→ Given data
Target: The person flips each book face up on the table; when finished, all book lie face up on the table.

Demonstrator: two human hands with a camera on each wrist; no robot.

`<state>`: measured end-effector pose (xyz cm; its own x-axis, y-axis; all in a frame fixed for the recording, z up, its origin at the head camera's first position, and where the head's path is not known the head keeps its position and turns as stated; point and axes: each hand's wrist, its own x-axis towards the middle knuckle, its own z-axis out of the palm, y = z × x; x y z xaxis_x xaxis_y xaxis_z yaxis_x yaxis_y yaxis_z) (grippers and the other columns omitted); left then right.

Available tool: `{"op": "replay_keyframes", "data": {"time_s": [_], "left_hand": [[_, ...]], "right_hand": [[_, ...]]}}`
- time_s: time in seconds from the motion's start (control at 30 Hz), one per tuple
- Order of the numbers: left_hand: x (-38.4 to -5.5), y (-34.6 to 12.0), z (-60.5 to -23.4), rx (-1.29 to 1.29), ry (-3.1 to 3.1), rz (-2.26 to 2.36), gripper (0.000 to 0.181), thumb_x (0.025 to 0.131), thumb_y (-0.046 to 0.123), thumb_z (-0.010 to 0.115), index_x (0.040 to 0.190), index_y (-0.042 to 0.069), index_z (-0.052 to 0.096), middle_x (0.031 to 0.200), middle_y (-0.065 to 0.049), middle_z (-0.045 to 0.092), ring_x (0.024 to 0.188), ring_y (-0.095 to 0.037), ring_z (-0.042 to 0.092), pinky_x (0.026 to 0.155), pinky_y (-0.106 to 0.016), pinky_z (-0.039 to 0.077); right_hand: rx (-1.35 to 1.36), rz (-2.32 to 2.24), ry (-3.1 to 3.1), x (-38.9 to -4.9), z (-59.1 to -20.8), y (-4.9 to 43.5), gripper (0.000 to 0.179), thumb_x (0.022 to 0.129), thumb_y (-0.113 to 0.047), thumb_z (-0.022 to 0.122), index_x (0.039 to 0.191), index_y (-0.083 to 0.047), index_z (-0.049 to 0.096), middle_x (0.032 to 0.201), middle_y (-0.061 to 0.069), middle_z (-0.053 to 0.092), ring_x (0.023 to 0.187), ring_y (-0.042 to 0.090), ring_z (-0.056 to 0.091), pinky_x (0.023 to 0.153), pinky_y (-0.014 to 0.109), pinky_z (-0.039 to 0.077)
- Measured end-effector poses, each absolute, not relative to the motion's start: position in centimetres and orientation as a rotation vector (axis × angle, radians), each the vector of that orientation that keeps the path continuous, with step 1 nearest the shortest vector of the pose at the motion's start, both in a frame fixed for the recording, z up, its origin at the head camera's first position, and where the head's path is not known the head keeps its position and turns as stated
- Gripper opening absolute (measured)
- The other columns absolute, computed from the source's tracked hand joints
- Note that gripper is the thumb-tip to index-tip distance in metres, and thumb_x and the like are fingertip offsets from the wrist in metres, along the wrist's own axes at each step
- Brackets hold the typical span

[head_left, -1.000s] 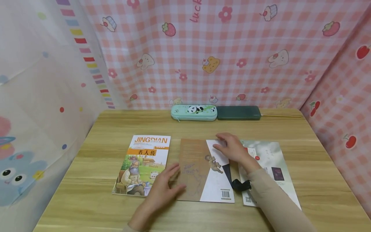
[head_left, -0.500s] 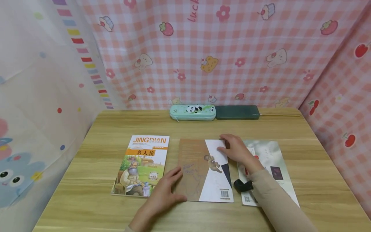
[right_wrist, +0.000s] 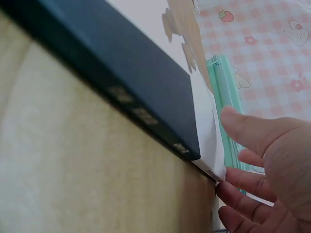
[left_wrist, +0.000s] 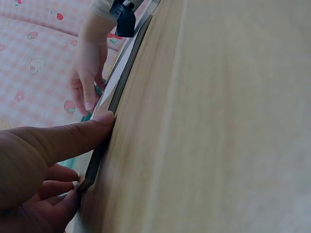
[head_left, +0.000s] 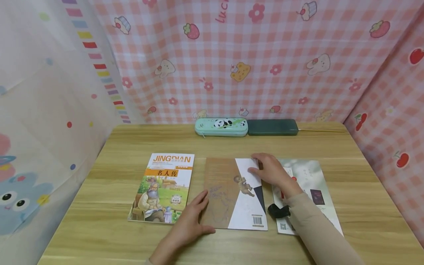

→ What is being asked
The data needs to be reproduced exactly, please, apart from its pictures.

→ Written reply
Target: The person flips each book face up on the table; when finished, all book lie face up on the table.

Demonstrator: two human hands with a camera on each wrist; no robot.

`<state>`: measured end-effector pose (xyz cm; its own x-axis, y-axis; all in a frame fixed for the recording, z up, its origin at the head camera's first position, and where the head's path is not known the head keeps its position and turns as stated; point and axes: each hand's wrist, its own x-axis towards the middle knuckle, its own z-axis out of the palm, y = z × x; x y z xaxis_x xaxis_y xaxis_z yaxis_x yaxis_y yaxis_z) (grippers and the other columns omitted); left then right.

Available tool: `{"op": "replay_keyframes", "data": {"time_s": [_], "left_hand": [[_, ...]], "right_hand": [[_, ...]]}}`
- time_s: time in seconds from the motion's start (control at 30 Hz), one per tuple
- Order of the numbers: left_hand: x (-38.4 to -5.5), y (-34.6 to 12.0), z (-60.5 to -23.4), rx (-1.29 to 1.29), ry (-3.1 to 3.1), rz (-2.26 to 2.36), gripper (0.000 to 0.181), thumb_x (0.025 to 0.131), thumb_y (-0.046 to 0.123), thumb_z (-0.010 to 0.115), index_x (0.040 to 0.190), index_y (-0.042 to 0.069), index_z (-0.052 to 0.096), middle_x (0.031 to 0.200), middle_y (-0.065 to 0.049), middle_z (-0.045 to 0.092), ring_x (0.024 to 0.188), ring_y (-0.095 to 0.037), ring_z (-0.042 to 0.092), pinky_x (0.026 to 0.155), pinky_y (-0.106 to 0.016), pinky_z (-0.039 to 0.077); right_hand: rx (-1.35 to 1.36), rz (-2.32 to 2.24), ry (-3.1 to 3.1), x (-38.9 to -4.9), z (-59.1 to -20.8), y (-4.9 to 43.5), gripper (0.000 to 0.179), thumb_x (0.022 to 0.129), thumb_y (-0.113 to 0.047), thumb_z (-0.022 to 0.122), index_x (0.039 to 0.191), index_y (-0.083 to 0.047), index_z (-0.049 to 0.096), middle_x (0.032 to 0.201), middle_y (-0.061 to 0.069), middle_z (-0.053 to 0.092), ring_x (0.023 to 0.187), ring_y (-0.042 to 0.090), ring_z (-0.056 to 0.091), pinky_x (0.023 to 0.153), pinky_y (-0.014 to 0.109), pinky_z (-0.039 to 0.077)
- Measured end-effector poses, each absolute, not relative to the motion's start: position in centimetres and orientation as a rotation vector (axis × angle, radians), each the vector of that orientation that keeps the path continuous, with step 1 nearest the shortest vector of the pose at the motion's start, both in a frame fixed for the recording, z up, its origin at the head camera's first position, and where the head's path is not known the head keeps its position and turns as stated
- Gripper opening absolute (measured)
- The other columns absolute, computed from the source's tracked hand joints
- Note that gripper is the thumb-tip to index-tip distance in metres, and thumb_x and the like are fingertip offsets from the wrist in metres, along the wrist's own axes at each step
- Brackets hold the typical span

[head_left, -1.000s] 
[head_left, -0.500s] 
[right_wrist, +0.000s] 
[left_wrist, +0.000s] 
[head_left, +0.000s] 

What this exercise required has been given in full.